__Work to be completed__
As an exercise in exact copying, transcribe the lines below from the one holding "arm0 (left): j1" through the last, with both ends included and pictures left out.

__Data shown__
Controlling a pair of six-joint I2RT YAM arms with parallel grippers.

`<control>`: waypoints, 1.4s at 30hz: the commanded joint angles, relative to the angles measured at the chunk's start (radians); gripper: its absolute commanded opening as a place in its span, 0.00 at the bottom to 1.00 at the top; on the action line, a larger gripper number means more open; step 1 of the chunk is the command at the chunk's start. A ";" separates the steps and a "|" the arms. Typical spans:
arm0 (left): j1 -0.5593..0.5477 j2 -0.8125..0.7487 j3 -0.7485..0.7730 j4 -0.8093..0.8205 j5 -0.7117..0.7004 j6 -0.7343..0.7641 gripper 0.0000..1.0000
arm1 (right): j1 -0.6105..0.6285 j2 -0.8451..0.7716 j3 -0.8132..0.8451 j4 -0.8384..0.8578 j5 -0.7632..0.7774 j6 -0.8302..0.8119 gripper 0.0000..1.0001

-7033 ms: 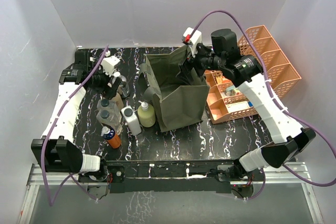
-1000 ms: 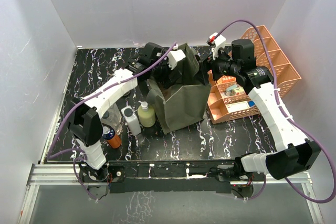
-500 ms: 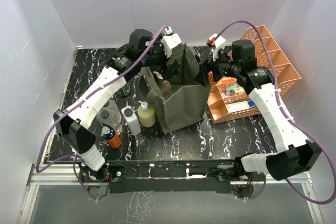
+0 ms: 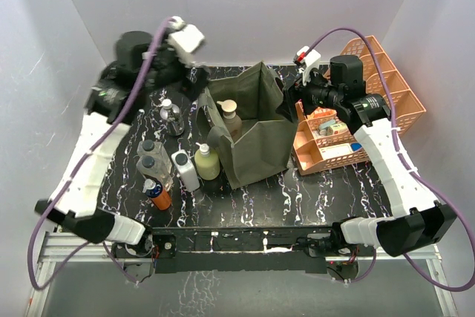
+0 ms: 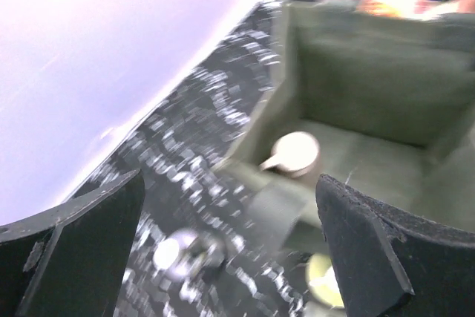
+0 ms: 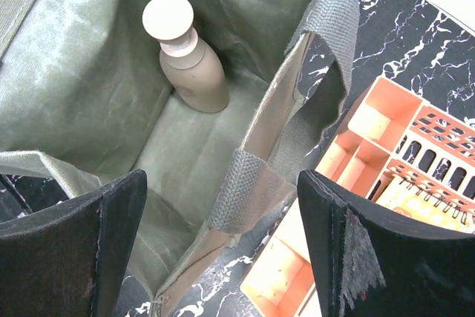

__Task solution__
arm0 (left): j1 -0.5593..0.5477 j2 -0.8125..0.7487 j3 -0.7485..0.7730 j4 -0.8093..0.8205 j5 -0.7117..0.7004 j6 -0.7343..0.7641 gripper 0.0000..1.0000
arm1 (right): j1 -0.6105..0.6285 j2 -0.8451..0.7716 j3 -0.8132..0.8451 j4 -0.8384..0.8578 j5 -0.7632..0.7774 j6 -0.8302..0.8119 gripper 0.0000..1.0001

-7033 ms: 
-1000 ms: 
-500 ms: 
+0 ms: 
+0 ms: 
+0 ms: 

This response is done.